相続税 延滞税で膨張 都内酒店 6000万円が1億6000万円に

2015/09/26

以下記事引用元(http://www.tokyo-np.co.jp/article/economics/news/CK2015092202000130.html)

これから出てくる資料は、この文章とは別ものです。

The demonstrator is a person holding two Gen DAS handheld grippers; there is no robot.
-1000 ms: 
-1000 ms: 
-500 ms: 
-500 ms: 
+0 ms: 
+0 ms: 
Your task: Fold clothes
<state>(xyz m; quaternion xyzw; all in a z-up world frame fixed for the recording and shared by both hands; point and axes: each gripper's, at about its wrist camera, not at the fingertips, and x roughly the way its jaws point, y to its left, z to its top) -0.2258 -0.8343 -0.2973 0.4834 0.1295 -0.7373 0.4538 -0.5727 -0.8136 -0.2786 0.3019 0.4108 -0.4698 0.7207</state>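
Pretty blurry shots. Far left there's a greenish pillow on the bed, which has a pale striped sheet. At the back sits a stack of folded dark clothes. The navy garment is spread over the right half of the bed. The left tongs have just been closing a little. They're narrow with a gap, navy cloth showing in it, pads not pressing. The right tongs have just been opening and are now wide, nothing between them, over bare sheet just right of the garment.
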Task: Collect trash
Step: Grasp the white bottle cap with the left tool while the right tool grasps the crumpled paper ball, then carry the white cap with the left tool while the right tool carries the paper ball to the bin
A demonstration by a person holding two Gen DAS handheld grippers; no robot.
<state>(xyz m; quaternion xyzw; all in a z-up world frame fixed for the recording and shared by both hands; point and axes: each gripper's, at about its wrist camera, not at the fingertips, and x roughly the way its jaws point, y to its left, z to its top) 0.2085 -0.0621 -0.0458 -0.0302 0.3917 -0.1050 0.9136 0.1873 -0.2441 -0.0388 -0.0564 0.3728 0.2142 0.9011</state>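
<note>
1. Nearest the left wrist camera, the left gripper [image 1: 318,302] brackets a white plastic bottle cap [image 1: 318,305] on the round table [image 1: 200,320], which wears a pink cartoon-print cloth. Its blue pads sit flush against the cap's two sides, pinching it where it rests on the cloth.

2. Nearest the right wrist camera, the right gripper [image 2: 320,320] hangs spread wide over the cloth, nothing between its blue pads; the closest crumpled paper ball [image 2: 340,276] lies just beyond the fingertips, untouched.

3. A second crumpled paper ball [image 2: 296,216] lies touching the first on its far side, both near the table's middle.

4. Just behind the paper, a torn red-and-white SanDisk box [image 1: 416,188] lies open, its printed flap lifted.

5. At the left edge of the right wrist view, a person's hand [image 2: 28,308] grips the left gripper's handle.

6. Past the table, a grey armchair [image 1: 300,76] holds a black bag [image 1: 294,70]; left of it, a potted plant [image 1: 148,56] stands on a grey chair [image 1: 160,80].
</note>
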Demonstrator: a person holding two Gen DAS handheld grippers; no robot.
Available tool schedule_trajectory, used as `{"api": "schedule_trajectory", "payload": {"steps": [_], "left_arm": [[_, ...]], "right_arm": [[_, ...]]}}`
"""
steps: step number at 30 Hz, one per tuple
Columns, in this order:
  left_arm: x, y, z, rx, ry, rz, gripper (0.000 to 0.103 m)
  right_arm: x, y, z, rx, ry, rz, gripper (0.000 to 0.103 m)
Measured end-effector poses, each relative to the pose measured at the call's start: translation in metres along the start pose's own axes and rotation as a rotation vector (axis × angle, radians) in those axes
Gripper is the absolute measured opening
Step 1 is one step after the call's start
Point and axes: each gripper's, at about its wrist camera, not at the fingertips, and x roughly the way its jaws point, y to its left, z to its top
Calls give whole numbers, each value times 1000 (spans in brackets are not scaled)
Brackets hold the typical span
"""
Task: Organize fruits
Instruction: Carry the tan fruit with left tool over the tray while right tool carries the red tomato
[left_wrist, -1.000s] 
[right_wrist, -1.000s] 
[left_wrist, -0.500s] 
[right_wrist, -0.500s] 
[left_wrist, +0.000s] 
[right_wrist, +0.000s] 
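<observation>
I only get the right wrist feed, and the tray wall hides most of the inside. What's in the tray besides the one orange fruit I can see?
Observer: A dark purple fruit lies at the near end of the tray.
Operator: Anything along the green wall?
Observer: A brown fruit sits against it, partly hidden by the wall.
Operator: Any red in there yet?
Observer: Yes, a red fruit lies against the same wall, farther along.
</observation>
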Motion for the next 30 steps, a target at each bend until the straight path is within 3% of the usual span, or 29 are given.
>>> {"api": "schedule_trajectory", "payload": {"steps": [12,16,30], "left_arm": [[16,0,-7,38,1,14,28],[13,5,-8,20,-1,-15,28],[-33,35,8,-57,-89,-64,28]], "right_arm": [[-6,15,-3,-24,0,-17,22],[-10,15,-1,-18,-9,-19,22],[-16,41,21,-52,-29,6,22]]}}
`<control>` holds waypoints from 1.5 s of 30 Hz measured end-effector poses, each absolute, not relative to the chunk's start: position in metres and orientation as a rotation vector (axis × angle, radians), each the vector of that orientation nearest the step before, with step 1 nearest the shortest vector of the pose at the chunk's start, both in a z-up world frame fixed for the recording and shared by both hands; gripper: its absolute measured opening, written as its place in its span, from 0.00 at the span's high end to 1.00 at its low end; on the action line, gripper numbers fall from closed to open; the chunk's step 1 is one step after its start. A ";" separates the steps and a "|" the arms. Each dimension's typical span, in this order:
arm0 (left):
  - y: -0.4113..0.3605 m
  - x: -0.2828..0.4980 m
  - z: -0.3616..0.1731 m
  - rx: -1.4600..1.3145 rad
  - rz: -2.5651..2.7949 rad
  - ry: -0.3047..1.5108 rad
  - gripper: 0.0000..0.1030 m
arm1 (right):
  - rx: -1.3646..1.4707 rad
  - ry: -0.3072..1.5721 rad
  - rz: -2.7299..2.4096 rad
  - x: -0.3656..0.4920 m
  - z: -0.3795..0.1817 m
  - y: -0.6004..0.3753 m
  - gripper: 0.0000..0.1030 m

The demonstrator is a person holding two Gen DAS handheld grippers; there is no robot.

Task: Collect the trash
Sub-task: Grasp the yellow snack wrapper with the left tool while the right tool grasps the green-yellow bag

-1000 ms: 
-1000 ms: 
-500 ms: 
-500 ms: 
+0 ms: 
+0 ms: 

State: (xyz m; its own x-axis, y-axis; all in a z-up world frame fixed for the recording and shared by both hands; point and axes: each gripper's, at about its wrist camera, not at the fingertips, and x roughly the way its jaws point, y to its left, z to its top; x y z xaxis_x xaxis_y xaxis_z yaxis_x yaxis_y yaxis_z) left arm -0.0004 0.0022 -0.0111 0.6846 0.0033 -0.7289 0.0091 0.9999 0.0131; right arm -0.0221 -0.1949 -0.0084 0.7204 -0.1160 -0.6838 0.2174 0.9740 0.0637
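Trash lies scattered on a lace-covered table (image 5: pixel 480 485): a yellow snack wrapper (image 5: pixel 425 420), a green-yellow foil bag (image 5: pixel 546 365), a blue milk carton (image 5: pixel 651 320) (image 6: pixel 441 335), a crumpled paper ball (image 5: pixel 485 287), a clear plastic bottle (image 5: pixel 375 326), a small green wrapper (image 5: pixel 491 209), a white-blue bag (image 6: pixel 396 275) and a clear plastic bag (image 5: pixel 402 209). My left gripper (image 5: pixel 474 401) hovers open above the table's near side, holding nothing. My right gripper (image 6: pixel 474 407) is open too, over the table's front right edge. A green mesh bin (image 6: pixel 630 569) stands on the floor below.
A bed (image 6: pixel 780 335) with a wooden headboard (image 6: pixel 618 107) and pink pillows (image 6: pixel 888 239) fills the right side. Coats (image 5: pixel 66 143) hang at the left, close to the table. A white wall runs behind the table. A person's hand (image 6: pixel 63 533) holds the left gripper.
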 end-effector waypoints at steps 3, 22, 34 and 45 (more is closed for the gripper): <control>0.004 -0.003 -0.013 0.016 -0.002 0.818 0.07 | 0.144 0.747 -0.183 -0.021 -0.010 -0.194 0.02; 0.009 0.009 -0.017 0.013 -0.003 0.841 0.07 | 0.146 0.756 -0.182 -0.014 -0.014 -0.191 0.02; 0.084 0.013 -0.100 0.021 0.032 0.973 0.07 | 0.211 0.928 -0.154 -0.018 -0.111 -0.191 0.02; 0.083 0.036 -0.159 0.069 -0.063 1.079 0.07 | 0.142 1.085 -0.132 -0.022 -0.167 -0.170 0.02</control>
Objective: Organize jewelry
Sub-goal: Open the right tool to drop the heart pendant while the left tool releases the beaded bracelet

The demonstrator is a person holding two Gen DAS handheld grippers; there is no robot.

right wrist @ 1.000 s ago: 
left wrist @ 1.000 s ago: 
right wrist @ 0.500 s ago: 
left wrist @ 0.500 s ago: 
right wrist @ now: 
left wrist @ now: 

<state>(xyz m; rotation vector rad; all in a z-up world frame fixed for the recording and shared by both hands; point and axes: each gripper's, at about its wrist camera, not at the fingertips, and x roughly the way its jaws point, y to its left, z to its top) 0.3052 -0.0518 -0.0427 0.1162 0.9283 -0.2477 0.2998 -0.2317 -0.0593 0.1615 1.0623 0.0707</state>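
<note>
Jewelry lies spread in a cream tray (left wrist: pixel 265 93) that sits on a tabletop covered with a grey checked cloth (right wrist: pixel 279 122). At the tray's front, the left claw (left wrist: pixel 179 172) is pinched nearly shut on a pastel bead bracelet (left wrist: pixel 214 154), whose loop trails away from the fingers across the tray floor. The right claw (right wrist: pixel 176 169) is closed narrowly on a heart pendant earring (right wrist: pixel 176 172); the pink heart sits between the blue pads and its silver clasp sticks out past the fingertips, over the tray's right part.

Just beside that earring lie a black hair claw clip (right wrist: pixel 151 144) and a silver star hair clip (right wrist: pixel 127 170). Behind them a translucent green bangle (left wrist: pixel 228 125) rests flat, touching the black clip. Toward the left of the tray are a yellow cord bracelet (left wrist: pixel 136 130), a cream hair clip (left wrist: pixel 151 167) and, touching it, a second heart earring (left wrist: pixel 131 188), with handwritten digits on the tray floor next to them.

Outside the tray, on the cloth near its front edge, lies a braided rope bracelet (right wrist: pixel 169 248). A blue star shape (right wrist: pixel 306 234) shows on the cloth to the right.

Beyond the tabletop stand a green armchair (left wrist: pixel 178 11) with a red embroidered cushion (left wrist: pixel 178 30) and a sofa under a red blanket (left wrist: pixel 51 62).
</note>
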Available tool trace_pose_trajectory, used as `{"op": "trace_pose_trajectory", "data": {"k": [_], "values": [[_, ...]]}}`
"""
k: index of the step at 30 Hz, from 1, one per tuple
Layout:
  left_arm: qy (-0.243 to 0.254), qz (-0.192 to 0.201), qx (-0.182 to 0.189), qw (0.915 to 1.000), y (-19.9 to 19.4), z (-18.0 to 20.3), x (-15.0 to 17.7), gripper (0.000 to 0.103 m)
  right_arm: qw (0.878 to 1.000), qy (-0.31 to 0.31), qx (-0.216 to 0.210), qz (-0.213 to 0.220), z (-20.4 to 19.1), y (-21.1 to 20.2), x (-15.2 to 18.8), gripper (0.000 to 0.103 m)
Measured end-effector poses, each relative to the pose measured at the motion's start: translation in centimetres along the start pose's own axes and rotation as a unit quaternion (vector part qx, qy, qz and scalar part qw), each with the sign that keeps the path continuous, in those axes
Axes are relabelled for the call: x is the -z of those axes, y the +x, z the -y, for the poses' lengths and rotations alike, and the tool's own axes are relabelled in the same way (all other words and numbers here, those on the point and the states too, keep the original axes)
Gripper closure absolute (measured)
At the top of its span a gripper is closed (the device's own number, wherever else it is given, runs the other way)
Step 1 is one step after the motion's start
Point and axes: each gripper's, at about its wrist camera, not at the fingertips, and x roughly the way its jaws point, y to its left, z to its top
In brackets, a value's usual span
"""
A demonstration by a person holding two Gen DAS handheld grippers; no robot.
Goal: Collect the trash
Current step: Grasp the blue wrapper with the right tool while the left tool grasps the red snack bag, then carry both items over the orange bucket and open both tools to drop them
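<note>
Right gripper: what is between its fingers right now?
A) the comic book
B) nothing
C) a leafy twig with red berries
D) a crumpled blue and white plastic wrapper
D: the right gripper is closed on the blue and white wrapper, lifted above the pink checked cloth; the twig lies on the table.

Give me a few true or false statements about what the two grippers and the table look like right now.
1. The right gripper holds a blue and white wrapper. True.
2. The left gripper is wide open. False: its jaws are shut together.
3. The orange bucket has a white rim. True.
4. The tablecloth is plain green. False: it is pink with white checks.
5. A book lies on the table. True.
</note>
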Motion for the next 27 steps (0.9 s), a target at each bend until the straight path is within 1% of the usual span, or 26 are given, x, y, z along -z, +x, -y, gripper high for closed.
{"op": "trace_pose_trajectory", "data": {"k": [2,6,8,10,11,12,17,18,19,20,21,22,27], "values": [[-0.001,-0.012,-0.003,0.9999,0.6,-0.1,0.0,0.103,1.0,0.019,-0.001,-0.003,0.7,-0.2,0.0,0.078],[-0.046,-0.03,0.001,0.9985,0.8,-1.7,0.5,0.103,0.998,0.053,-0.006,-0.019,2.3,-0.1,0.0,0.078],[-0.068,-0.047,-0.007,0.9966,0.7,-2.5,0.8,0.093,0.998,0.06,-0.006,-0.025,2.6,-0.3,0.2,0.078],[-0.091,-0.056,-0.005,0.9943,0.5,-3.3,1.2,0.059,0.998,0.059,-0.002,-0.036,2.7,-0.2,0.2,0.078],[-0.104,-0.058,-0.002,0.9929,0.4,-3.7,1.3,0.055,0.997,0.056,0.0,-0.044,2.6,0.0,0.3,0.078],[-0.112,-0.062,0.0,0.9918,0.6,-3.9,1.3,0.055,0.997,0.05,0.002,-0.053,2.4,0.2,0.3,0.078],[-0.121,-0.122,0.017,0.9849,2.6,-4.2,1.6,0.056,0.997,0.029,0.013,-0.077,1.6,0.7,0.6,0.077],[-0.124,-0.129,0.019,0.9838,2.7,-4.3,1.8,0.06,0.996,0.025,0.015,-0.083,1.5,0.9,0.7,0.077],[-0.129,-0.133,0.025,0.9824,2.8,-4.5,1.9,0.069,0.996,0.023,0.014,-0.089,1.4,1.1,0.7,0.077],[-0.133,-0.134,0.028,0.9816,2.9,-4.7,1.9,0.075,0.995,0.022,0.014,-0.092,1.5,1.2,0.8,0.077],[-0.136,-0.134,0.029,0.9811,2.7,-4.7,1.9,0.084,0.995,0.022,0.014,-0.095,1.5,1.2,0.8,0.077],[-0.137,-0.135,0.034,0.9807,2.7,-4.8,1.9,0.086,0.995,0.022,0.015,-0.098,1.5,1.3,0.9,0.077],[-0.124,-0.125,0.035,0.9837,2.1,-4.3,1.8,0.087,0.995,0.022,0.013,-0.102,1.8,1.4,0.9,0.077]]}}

 相続税を納税しようにも払えない滞納状態が続いた結果、税額が当初の数倍に膨らむケースがあることが、読者が本紙に寄せた手紙で分かった。滞納すると、「高利貸並み」(専門家)の利率となる延滞税が課されるためだ。雪だるま式に増え続ける滞納額を解消するのは非常に困難で、専門家は「税を滞納した場合には人生の再出発が難しい仕組みになっている」と疑問を投げかける。 (須藤恵里) 
 
 「バブル絶頂期に父が死亡し、約六千万円の相続税が課された。それが一億六千万円に膨らんでしまった」。東京都内に住む六十代の男性読者が語る。都心部で小さな酒店を営む。「父から継いだ家業を続けたい、その一心で生きてきただけなんですが…」
 
 父親からは自宅兼酒店を相続した。相続税を一括で納める資金はなく、二十年かけて分割して支払う延納制度を選択した。延納では利子税(最高税率年6%)が課せられたが、当初は年に数百万円を納め、計画通り納められる見込みだった。しかしバブル経済は崩壊。経営は一気に苦しくなり納税は滞りがちに。その結果、年率14・6%(二〇一三年末まで)の延滞税が課されるようになった。
 
 バブル崩壊後、地価は大幅に下落したが、バブル期に課された相続税額は減らない。男性と同じ状況に陥った人も多く、政府は一九九四年、特例として、相続発生時にさかのぼった高い地価で評価した土地で納税できる物納を認めた。男性は、廃業して自宅兼店舗を物納することもできたが、「事業を続けることしか考えていなかった」。しかし事業が再び活気を取り戻すことはなく、「気付いたら滞納額が巨額になっていた」。過去の地価による物納特例は半年限定だったため、今となってはその選択もとれない。
 
 現在男性は、既に国税庁に差し押さえられている自宅で、年金とわずかな収入で暮らす。税金も少しずつ納めているが、滞納額は増えていくばかり。競売で自宅を失うことにおびえる。
 
 国税庁の担当者は「滞納者でも払う意思があれば、無理な徴収はしない」と説明。しかし現行制度では、同庁が最低限の生活に必要な財産しかないと判断するまで、滞納は残り続ける。
 
 滞納問題に詳しい税理士の岡田俊明氏は、「通常の借金の場合、企業が経営を続けながら返済する民事再生法などがあるほか、個人についても債務が一部免除され、住居に住みながら返済できる『個人再生』が制度化されている」と指摘。「税金の滞納は再挑戦を認める制度になっておらず、何らかの救済手段を講じるべきだ」と指摘している。